**Exercise directions:** Take the entries below and print only the lines from the one with "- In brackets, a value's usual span" through the one with "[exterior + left", exactly as they stand, both ends included.

[Records drawn from a dataset]
───

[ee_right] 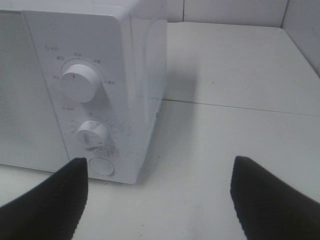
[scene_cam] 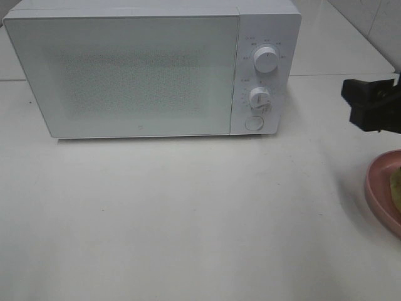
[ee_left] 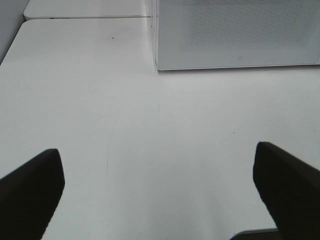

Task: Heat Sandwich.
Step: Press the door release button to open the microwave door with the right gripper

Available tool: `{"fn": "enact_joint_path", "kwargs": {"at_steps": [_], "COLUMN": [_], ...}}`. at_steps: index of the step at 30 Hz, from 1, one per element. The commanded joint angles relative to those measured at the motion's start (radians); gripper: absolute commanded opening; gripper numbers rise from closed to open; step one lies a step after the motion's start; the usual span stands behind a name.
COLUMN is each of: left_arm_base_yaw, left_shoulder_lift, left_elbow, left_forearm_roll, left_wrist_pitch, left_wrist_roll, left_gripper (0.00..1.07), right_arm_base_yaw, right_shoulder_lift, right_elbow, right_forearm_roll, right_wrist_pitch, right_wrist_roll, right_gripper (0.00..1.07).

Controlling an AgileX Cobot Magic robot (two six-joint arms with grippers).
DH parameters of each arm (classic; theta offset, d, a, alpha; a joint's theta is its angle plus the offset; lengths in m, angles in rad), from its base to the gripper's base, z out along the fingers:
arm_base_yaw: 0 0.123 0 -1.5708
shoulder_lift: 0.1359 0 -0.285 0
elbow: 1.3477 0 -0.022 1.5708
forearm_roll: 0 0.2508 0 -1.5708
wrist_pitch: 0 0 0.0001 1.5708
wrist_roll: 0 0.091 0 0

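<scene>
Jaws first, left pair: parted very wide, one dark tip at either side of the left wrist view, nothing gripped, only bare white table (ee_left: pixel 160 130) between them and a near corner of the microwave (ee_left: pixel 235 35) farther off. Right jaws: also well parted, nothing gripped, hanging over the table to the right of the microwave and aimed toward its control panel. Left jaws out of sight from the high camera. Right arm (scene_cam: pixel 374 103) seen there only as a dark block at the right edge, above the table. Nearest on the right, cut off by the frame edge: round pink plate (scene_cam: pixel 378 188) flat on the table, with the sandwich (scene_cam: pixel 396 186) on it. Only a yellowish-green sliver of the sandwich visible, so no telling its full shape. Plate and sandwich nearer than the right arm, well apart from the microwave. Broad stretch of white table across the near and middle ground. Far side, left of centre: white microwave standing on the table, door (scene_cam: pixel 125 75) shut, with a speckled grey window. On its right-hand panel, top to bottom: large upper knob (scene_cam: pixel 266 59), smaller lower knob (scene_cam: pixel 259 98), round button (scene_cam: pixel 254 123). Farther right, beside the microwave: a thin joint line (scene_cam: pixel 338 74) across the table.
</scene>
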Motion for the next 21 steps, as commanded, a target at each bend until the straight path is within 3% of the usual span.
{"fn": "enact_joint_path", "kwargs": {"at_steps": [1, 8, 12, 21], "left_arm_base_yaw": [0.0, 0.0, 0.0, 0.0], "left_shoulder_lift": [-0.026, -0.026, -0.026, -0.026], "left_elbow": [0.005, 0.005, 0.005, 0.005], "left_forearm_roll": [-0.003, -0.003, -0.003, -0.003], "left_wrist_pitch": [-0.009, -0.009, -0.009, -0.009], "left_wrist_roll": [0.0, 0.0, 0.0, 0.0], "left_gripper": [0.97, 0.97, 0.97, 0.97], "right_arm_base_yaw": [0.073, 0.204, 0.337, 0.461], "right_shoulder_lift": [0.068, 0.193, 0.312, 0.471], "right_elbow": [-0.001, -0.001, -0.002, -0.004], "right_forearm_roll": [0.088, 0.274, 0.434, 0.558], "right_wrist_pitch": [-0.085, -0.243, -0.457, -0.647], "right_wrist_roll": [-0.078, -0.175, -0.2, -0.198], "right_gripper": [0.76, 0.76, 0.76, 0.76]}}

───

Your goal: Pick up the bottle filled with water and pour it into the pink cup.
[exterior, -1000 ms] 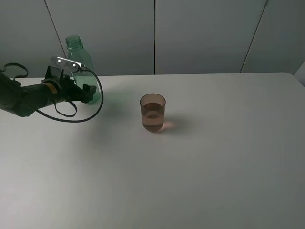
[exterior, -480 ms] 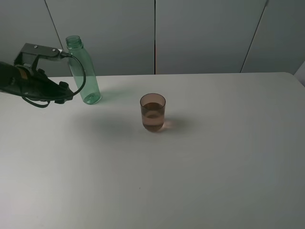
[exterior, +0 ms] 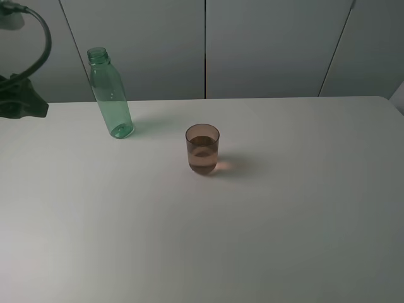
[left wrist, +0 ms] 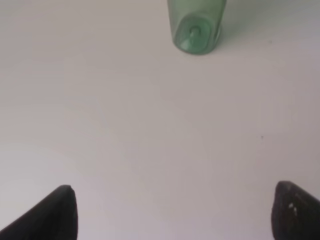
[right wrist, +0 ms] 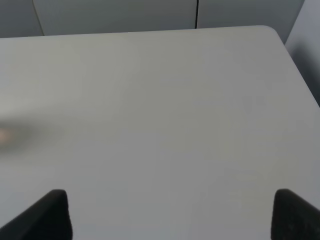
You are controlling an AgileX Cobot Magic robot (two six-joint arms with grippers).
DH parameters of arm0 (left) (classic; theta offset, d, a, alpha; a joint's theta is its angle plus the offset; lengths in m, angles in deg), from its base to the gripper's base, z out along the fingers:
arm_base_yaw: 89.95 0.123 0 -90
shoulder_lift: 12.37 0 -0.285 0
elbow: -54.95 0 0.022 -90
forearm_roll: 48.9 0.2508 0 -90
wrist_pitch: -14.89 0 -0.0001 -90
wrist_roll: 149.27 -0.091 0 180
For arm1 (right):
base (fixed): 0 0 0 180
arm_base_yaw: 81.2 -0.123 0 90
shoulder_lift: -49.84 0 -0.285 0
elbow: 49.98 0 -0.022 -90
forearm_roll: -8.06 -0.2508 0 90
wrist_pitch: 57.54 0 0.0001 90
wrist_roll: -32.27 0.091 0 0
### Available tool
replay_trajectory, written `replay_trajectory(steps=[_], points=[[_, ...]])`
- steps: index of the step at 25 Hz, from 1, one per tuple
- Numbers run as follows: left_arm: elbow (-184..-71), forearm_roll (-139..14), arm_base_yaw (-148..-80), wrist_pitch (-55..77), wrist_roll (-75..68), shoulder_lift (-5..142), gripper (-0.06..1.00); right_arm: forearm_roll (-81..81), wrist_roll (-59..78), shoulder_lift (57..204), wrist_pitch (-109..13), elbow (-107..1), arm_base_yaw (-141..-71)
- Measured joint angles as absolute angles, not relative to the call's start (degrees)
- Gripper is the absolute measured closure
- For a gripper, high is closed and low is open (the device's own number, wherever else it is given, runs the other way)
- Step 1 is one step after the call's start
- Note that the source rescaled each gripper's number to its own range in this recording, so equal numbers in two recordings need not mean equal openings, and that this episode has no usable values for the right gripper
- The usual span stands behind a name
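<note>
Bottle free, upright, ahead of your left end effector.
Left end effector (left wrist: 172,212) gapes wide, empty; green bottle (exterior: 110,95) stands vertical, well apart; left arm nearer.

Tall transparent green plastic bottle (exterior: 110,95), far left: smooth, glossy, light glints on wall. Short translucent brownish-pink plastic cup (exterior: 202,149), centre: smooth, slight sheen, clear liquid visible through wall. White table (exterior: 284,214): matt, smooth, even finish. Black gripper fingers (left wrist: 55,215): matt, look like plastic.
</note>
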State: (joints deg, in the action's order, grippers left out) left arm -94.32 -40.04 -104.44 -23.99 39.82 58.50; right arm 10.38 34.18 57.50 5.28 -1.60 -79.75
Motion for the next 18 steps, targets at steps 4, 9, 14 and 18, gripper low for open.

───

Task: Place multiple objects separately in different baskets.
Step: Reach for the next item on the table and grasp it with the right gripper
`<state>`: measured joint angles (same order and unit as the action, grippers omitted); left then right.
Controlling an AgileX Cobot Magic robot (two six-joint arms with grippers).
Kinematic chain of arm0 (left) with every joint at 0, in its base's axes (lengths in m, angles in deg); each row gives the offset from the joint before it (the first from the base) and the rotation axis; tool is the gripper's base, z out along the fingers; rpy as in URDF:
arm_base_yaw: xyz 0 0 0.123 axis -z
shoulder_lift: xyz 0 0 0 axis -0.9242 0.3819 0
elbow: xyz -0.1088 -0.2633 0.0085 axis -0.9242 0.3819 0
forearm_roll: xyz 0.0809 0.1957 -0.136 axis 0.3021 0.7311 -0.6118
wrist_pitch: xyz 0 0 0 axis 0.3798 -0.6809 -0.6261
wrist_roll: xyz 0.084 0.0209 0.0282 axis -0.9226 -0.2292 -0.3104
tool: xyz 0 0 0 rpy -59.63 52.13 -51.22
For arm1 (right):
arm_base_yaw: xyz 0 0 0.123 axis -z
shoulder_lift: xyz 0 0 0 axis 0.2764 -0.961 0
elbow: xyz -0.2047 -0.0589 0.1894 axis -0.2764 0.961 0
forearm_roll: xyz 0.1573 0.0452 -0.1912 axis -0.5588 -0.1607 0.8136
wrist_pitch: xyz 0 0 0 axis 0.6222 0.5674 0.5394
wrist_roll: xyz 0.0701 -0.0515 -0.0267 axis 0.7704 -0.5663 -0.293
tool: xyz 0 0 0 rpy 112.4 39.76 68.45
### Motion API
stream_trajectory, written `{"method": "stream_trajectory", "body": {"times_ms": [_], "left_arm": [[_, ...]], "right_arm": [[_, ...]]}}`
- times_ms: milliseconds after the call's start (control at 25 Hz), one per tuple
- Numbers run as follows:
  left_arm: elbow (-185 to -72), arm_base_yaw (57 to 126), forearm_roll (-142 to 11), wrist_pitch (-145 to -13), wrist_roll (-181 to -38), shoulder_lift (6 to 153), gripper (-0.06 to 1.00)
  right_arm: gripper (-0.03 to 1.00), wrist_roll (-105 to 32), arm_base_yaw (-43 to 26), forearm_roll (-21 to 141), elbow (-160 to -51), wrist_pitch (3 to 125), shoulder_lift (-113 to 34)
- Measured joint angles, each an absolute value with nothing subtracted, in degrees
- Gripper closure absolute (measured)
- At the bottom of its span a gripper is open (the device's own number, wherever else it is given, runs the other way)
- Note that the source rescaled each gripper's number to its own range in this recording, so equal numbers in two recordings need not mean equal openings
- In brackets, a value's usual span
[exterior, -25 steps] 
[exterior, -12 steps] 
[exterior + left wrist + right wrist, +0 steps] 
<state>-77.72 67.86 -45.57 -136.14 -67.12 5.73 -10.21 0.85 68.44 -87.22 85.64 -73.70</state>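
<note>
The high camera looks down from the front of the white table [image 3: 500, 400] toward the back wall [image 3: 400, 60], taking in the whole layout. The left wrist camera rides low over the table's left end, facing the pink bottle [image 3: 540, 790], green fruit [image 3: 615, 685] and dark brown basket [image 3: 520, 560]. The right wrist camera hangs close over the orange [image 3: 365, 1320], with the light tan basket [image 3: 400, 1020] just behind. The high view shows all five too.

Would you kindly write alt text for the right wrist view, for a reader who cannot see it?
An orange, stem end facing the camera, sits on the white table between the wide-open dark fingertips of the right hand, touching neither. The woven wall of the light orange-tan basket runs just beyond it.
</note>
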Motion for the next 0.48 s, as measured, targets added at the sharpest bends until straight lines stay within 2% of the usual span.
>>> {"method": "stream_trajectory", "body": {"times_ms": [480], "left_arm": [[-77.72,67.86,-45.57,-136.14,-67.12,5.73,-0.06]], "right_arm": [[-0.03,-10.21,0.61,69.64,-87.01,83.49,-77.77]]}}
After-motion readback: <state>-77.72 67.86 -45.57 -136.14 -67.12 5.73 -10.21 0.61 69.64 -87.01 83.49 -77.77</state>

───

**Response box:**
- In brackets, a value's usual span
[exterior, -25 steps] 
[exterior, -12 steps] 
[exterior + left wrist + right wrist, +0 steps] 

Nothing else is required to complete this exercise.